Are there that many Jews? No. There aren’t that many Jews. There are about 14 million Jews. There are way more than 14 million grains of sand on the sea, and way more than 14 million stars. The point is not one-for-one. The point is that one is innumerable and the other is innumerable, as far as their ability to enumerate them. Here’s the interpretation in Jeremiah:
As the host of heaven cannot be numbered and the sands of the sea cannot be measured, so I will multiply the offspring of David . . . (Jeremiah 32:22).
Step Seven: How Then Shall We Handle the Bible?
I think I’m probably going to pass on the rest of these, seeing how much time we have left, and conclude with my single sheet on step seven. I’ve just been pointing you in a direction with the nature of inerrancy to say, “Let language function the way it normally functions so that you don’t find errors where there aren’t any.” That was the point of that unit. And this is our conclusion and I’m just going to tick these off in the last few minutes.
If all this is true and the Bible is God’s word, how then shall we handle the Bible?
First, handle the Bible with reverence as holy. It is a unique, precious, written word from God. Don’t make light of the Bible.
Second, cherish — that’s an affection word — the word of God as supremely valuable, only under God himself. I tried to find my source last night and I couldn’t find it, so I’ll just paraphrase a quote that JI Packer used in one of his messages, where he said that a puritan preacher in a time of great persecution stood up and he said, “Take our houses, take our clothes, take our children, and take our wives, but don’t take our Bible.”
Third, study the word of God, seeking to understand its original meaning with your mind.
Fourth, pray over the word of God that God would illumine your mind to see what is really there, even though God has done that for you decisively so that you’ve been able to see it is true if you’re a Christian. There’s so much more to be seen. And every day Satan is trying to cloud you and shoot fiery darts at you. We need to pray earnestly that he would be defeated.
Fifth, meditate on the word of God, reflecting both on the meaning and the implications for your life.

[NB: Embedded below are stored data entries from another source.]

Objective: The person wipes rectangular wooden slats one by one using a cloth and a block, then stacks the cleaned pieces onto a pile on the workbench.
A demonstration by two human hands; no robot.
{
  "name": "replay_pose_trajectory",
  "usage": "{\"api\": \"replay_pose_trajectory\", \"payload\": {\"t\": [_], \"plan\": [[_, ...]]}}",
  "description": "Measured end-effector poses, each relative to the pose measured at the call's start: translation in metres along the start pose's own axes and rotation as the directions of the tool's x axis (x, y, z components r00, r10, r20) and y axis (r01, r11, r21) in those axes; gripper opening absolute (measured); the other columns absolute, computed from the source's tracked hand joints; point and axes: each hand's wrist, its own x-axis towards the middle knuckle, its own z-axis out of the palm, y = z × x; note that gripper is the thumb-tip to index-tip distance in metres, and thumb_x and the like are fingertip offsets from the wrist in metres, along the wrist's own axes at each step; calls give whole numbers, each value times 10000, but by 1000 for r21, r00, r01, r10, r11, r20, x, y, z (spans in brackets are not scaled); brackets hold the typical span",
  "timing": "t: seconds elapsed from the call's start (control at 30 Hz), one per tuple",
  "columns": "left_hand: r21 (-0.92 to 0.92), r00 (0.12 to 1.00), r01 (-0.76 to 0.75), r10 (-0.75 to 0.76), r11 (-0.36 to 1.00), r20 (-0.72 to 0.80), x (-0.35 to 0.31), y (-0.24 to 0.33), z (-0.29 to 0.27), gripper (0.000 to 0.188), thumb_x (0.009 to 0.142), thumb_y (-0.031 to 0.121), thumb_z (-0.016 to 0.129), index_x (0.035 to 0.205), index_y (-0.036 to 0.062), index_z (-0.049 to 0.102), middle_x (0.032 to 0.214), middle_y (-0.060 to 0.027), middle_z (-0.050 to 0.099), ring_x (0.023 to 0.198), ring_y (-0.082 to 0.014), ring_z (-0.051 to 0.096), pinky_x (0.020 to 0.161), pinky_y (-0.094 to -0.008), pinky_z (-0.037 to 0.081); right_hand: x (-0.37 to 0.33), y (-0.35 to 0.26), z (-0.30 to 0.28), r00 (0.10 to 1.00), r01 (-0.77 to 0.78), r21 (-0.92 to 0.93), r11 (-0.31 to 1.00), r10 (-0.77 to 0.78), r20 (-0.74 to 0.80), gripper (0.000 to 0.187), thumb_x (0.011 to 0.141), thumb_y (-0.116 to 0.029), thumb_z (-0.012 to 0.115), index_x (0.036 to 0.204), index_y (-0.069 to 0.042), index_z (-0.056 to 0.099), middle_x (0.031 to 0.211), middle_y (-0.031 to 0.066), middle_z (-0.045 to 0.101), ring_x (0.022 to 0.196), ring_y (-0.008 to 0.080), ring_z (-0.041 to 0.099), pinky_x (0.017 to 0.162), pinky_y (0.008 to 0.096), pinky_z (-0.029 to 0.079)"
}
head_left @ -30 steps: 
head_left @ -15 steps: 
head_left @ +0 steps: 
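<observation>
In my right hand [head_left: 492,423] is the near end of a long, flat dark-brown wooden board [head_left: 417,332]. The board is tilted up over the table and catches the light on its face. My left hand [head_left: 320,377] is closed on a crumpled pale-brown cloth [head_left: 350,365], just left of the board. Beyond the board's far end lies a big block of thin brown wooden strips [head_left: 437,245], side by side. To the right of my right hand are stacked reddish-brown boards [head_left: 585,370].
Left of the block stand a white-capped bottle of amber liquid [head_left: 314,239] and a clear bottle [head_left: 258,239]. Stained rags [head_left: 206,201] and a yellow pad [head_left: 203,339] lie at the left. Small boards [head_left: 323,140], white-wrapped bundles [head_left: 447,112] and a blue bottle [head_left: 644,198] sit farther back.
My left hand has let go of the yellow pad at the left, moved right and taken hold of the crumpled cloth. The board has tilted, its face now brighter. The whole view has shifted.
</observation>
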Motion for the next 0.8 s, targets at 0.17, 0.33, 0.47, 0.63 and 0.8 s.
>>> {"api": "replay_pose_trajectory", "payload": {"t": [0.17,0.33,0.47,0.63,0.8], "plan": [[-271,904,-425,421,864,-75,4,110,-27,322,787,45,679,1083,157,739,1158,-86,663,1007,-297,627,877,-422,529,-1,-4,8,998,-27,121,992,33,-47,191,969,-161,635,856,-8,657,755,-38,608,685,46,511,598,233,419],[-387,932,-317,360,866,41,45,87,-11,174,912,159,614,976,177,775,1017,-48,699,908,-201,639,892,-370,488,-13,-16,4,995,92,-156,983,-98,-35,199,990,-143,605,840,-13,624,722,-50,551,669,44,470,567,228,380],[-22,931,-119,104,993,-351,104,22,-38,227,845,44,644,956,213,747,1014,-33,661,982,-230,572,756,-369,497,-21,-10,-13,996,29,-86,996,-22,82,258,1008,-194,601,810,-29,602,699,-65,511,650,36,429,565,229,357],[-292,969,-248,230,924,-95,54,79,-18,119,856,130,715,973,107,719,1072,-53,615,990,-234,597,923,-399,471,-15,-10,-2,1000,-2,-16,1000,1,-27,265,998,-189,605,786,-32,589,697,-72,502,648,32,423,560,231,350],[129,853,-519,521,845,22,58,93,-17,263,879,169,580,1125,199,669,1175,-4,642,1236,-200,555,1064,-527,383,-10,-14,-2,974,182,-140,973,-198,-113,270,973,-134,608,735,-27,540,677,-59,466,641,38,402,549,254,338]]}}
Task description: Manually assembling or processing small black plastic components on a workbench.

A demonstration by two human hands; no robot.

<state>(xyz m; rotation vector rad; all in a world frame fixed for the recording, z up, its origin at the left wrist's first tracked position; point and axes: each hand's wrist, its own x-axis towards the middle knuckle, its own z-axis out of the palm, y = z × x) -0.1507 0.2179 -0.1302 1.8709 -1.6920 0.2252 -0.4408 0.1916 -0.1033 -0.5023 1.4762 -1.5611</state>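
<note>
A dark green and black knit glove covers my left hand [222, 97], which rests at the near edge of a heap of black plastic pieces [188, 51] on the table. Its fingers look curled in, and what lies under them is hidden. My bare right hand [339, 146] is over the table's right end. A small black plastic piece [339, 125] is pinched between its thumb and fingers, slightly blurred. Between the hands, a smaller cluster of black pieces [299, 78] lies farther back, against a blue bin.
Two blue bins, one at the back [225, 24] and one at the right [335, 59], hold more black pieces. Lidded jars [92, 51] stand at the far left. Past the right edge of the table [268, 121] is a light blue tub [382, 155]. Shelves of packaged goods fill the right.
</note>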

Sixth, memorize the word of God so that it feeds you, transforms you, and is available for use in blessing others. Memorizing has two effects. First, it has a transforming effect on your worldview and on your way of thinking to have memorized Scripture in your mind and in your heart. And second, it’s there, ready to bless other people in times of ministry.
Seventh, spread the word of God by supporting missions and translation work and by giving away copies and portions to others. Oh, that you would carry around little pieces of the Bible, little Gospels of John; that you would be giving Bibles away; that you would be leaving them in hotel rooms. Let us be a disseminating people. The Bible has power in and of itself. So let’s get it out, especially to nations and languages that don’t have it at all.
And finally, eighth, obey the word of God as the highest authority in your life. And that’s the end of the matter, isn’t it?
All authority in heaven and on earth has been given to me. Go therefore and make disciples of all nations, baptizing them in the name of the Father and of the Son and of the Holy Spirit, teaching them to observe all that I have commanded you. And behold, I am with you always, to the end of the age (Matthew 28:18–20).
You give yourself to knowing, studying, teaching, disseminating, and doing the word of God, and you have the promise, “I’ll be with you to the end of the age.”